BU’s Dr. Farouk El-Baz on NASA’s Moon Landing, Remote Sensing, & STEM

Share on Facebook
Share on Twitter
Share on
LinkedIn
+

This week on “The Learning Curve,” Gerard and Cara talk with Dr. Farouk El-Baz, retired research professor and director of the Center for Remote Sensing at Boston University. They discuss his remarkable, varied, and pioneering career in the sciences, surveying both the heavens and the Earth, and key teachers and scientists who have influenced him. Dr. El-Baz shares what it was like serving as supervisor of Lunar Science Planning for NASA’s Apollo program, and working on the world-changing project of putting a human on the Moon.

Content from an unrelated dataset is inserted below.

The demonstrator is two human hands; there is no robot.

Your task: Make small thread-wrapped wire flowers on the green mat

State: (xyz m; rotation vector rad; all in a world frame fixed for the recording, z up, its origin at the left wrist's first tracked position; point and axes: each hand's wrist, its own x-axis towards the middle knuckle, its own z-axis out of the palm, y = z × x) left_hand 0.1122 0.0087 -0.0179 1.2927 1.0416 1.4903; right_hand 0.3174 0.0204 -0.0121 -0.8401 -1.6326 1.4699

He describes what the Apollo program needed to know beforehand to map the Moon in order to select the landing site, and the key scientific facts about the Moon that NASA needed to gather to ensure the mission’s ultimate success.

In the second phase of his career in science, Dr. El Baz used remote sensing and space images to explore for groundwater in the largest deserts on Earth. He explains how surveying the Moon informed this work, and the most significant and surprising discoveries he has made with remote sensing. Lastly, they talk about the mathematical and scientific background knowledge that best prepares students for careers in STEM fields.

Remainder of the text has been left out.